L’adolescence est ce moment singulier auquel nous sommes confrontés à notre propre image, et où nous avons soudain le pouvoir d’agir sur elle, que ce soit pour la modifier, la construire ou s’en défaire. Or, aujourd’hui, cette image de l’adolescence est en train d’évoluer, de se fragmenter au cours d’un phénomène sans précédent : en 2009, on recensait près de 24 millions de blogs adolescents francophones sur le web. C’est pourquoi cette exposition propose deux travaux qui sont une sorte de relecture/réappropriation de cette esthétique des blogs, et deux approches plus classiques.

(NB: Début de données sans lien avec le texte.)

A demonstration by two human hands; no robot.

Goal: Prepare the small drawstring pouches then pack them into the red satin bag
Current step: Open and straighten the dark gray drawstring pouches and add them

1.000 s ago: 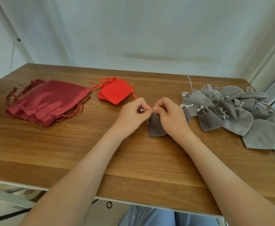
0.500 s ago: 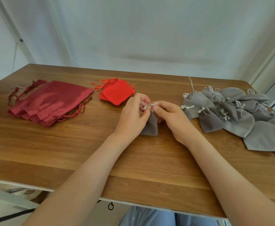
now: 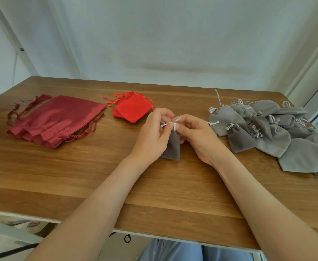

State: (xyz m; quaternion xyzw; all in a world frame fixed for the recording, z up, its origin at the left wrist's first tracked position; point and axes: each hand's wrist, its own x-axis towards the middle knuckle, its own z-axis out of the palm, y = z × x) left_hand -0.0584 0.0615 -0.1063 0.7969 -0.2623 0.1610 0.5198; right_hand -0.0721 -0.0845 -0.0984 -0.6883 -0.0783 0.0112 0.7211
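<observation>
Head camera looks down on a wooden table (image 3: 79,176) where both hands meet near its middle. The left hand (image 3: 152,136) and the right hand (image 3: 197,136) each pinch the white drawstring (image 3: 170,124) at the gathered neck of a small grey pouch (image 3: 173,147), fingers curled, thumb and forefinger closed on the cord, the fingertips of the two hands almost touching. The pouch hangs below the cord between the two palms, partly hidden behind the left one; whether its bottom edge rests on the wood or sits just above it cannot be told. To the right, well apart from the hands, lies a loose pile of grey pouches (image 3: 263,129), overlapping each other, most with their white cords drawn and tied, spreading to the table's right edge. Just beyond the left hand, towards the far side, sits a small stack of bright red pouches (image 3: 131,110) with red cords fanned out at the top. Further left, a fanned stack of dark red satin bags (image 3: 58,119) lies flat, tasselled cords trailing off both ends. Both forearms reach in bare from the near edge, and light blue trousers (image 3: 173,251) show beneath the table
</observation>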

Entre naturel, indécision et mise en scène, 4 regards sur l’adolescence, vue de l’extérieur et vécue de l’intérieur, par 4 jeunes photographes pour qui cette période n’est pas si éloignée.
Sandrine Derym va à la rencontre d’adolescent(e)s. A pas feutrés, elle entre dans leur monde, prend du temps pour créer avec elles, avec eux, un rapport d’intimité. Le sujet, le lieu, les conditions de la prise de vues, sont parfois élaborés ensemble, modèle et photographe. Les poses (choisies librement par les modèles) retrouvent une étrange similarité, une même douceur rêveuse. Par delà le moment étiré en images, on voit, sur ces photographies des corps dans l’attente, à la recherche d’une position dans l’espace, d’un appui, d’une attitude. Un jeu de regards avec l’objectif : pudeur, évitement ou assurance.

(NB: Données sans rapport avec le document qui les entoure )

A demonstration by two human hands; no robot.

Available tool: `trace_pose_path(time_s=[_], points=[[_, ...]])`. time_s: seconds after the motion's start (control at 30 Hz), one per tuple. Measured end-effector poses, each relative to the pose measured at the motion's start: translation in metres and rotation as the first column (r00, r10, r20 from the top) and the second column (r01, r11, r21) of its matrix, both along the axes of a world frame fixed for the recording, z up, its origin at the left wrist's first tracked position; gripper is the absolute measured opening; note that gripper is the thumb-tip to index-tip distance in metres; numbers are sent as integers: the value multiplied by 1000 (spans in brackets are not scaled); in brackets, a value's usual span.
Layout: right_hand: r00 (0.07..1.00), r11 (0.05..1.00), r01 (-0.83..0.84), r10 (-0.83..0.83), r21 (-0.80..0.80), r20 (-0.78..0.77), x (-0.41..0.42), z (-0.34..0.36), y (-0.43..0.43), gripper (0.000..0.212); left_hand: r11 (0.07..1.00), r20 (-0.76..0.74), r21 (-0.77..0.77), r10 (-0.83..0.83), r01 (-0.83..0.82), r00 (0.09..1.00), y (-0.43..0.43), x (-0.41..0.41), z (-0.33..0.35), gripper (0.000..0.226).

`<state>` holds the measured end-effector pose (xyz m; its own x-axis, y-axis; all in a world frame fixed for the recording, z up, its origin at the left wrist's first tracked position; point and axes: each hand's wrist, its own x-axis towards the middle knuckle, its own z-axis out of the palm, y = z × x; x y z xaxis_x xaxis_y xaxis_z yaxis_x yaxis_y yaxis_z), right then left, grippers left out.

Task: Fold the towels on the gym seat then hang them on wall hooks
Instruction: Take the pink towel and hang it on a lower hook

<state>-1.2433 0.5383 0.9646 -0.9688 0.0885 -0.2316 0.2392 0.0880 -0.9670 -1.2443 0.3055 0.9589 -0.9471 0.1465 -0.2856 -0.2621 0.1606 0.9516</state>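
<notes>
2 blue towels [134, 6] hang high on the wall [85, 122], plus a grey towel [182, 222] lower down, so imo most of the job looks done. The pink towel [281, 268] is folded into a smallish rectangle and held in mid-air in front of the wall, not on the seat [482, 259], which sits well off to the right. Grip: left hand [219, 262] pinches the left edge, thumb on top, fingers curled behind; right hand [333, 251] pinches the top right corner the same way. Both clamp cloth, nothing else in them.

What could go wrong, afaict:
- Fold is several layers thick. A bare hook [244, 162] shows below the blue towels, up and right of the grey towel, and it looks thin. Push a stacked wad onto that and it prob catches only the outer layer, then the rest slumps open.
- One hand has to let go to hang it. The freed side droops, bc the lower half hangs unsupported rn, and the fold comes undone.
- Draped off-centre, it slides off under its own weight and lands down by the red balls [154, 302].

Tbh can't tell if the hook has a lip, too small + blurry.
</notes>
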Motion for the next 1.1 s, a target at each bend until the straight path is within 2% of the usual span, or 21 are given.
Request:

Tout autres sont les images de Lynn SK, extraites de deux séries intitulées « Solaire » et « Poussières et particules ». Ses modèles semblent fusionner avec la lumière (se fondre dans les
éléments jusqu’au vertige). Et c’est peut-être cela, l’ambiguïté existentielle de l’adolescence : être travaillé par l’image jusqu’à se laisser engloutir par le médium photographique, on pourrait presque dire : la pâte photographique.
Le travail d’Eric Facon, photographe du bar Floréal, est le résultat d'une immersion pendant une semaine au Lycée Sophie Germain dans le 4ème arrondissement de Paris, en 2006 : l'idée était de représenter "les années lycées" à travers les relations entre jeunes au sein d'un même groupe, la camaraderie spécifique à cette période. Je passais mes journées dans la cour de récréation à côtoyer les élèves. Sensibles et dynamiques, les photographies d’Eric Facon nous plongent dans la vie en groupe. Les êtres y sont comme des atomes, instables, toujours en mouvement, mais avec des sourires qu’on n’oublie pas.

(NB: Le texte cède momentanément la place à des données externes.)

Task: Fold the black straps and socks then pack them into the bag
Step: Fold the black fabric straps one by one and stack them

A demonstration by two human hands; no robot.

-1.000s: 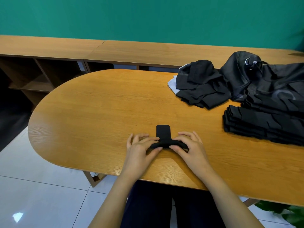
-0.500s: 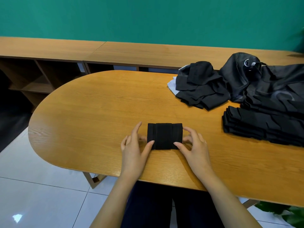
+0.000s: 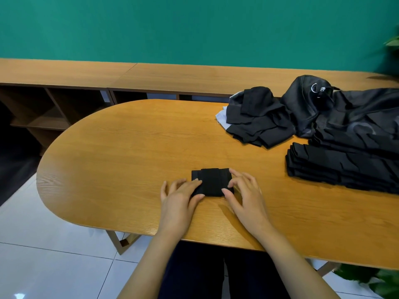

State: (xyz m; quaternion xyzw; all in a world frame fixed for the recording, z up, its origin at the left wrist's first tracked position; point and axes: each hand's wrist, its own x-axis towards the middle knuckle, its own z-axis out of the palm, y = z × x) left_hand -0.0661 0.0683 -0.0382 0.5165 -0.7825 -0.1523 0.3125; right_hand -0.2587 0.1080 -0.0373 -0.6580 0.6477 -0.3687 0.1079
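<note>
The folded black strap [image 3: 211,182] lies flat as a small ribbed rectangle on the oval wooden table [image 3: 129,147], close to the table's near edge and about midway along it. The left hand [image 3: 180,194] lies against the strap's left side, released and holding nothing. Its fingers are nearly straight, with the tips resting on the strap's left edge and the thumb touching the near left corner. The right hand [image 3: 245,190] is at the strap's right side with its fingers bent. The fingertips are on the right edge and the thumb is at the near right corner; whether they pinch the fabric or only press on it cannot be told. Toward the table's far right end sits the crumpled black bag [image 3: 349,113], with a metal ring [image 3: 315,87] showing near its top. A loose heap of black garments [image 3: 259,121] sits on the table just left of the bag, over a pale cloth [image 3: 222,117]. Nearer the table's front on the right, a stack of folded black pieces [image 3: 336,169] lies touching the bag. Beyond the table's far edge a low wooden shelf unit [image 3: 64,72] runs along a green wall [image 3: 194,29]. White floor tiles [image 3: 43,244] show below the table's left end, and plant leaves [image 3: 380,279] show under its right end.
</note>
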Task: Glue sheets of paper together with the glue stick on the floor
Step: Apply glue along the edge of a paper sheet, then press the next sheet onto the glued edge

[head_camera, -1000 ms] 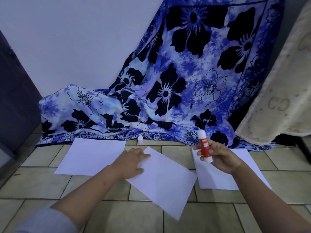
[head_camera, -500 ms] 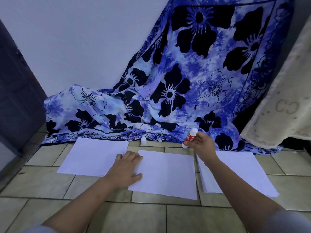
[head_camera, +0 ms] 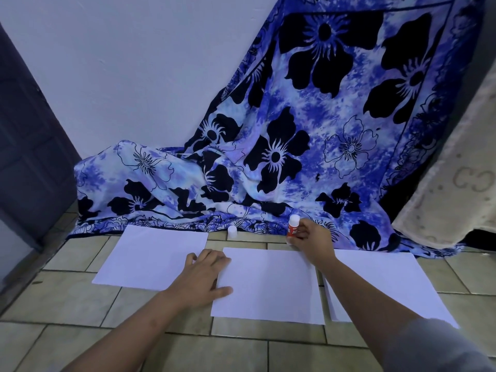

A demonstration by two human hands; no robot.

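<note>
The light is dim and cool, laying a bluish cast over the white wall [head_camera: 134,76] and the middle paper sheet [head_camera: 268,285]. It falls softly: my left hand [head_camera: 204,277] throws only a faint shadow. The wide lens bows the door [head_camera: 29,157] and the floor tiles [head_camera: 80,299] near the edges, and my right sleeve [head_camera: 434,347] in the bottom corner is blurred.

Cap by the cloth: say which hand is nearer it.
Left. The left hand lies flat on the middle sheet, just short of the cap; the right hand grips the glue stick further right.
</note>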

Enfin, l’ensemble photographique de Cécile Chaput s’interroge sur l’adolescence comme moment de transition. Ce questionnement sur le passage de l’adolescence à l’âge adulte peut parfois se présenter sous un aspect burlesque ou parodique : c’est que, chez Cécile Chaput, on n’est jamais dans le moment présent mais dans une pure projection. Par métaphore, la transition devient aussi celle du passage d’une époque à une autre (celle de la libération sexuelle des femmes), ou encore, d’une photographie à une autre (de la photographie argentique à la photo numérique).
La transition, le mouvement, le passage : une autre définition de la photographie.